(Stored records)
::::::::

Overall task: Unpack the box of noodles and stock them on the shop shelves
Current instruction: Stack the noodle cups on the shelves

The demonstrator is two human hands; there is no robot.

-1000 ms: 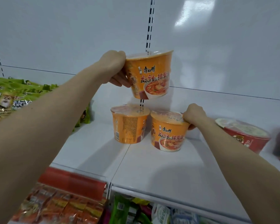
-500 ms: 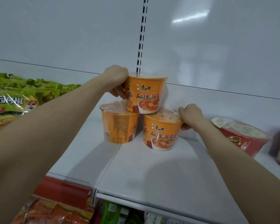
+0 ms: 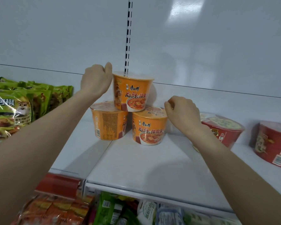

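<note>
Three orange noodle cups form a small pyramid on the white shelf. The top cup rests on the left lower cup and the right lower cup. My left hand is at the top cup's left side. Its thumb lies against the rim and its fingers are hidden behind the hand. My right hand sits at the right lower cup's rim with its fingers loosely curled, holding nothing that I can see.
Green noodle packets are stacked at the shelf's left end. Two red noodle bowls stand on the right. More packets fill the shelf below. A slotted upright runs up the white back panel.
My left hand has lowered the top cup onto the two lower cups. My right hand has eased back a little from the right lower cup's rim.
</note>
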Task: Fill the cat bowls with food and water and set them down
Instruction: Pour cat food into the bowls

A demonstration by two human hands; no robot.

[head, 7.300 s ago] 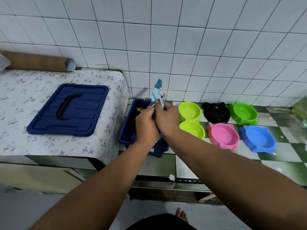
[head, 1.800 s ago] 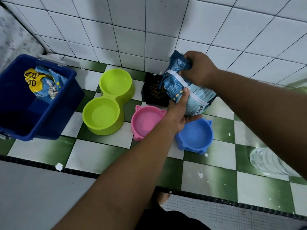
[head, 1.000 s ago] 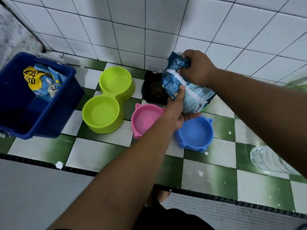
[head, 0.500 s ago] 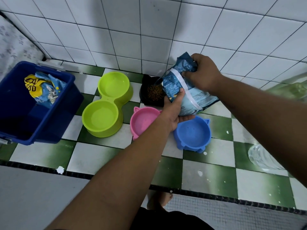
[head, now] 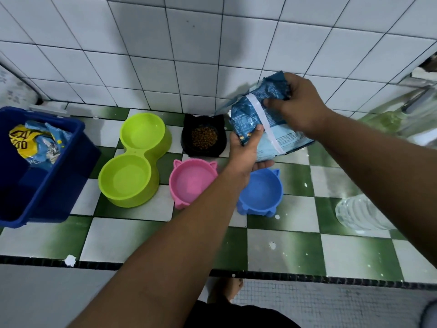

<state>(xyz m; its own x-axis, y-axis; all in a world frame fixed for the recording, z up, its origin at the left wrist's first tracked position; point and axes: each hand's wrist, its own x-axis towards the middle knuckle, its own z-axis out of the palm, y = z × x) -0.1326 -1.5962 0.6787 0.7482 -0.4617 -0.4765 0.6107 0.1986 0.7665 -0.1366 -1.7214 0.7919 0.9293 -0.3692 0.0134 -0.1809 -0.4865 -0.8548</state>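
Head: blue bin point(head: 66, 185) left; water bottle point(head: 359, 214) right; forearm point(head: 189, 233) overlaps blue bowl point(head: 262, 192).

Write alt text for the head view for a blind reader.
The left hand and right hand hold a cat-food bag beside a black bowl of kibble. The pink bowl, blue bowl and lime double bowl look empty; a blue bin at left holds another bag.

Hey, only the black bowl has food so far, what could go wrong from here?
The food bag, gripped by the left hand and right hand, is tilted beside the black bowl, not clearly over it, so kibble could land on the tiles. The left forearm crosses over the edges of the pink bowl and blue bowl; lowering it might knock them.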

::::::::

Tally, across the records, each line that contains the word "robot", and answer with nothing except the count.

> **Response to this task**: 2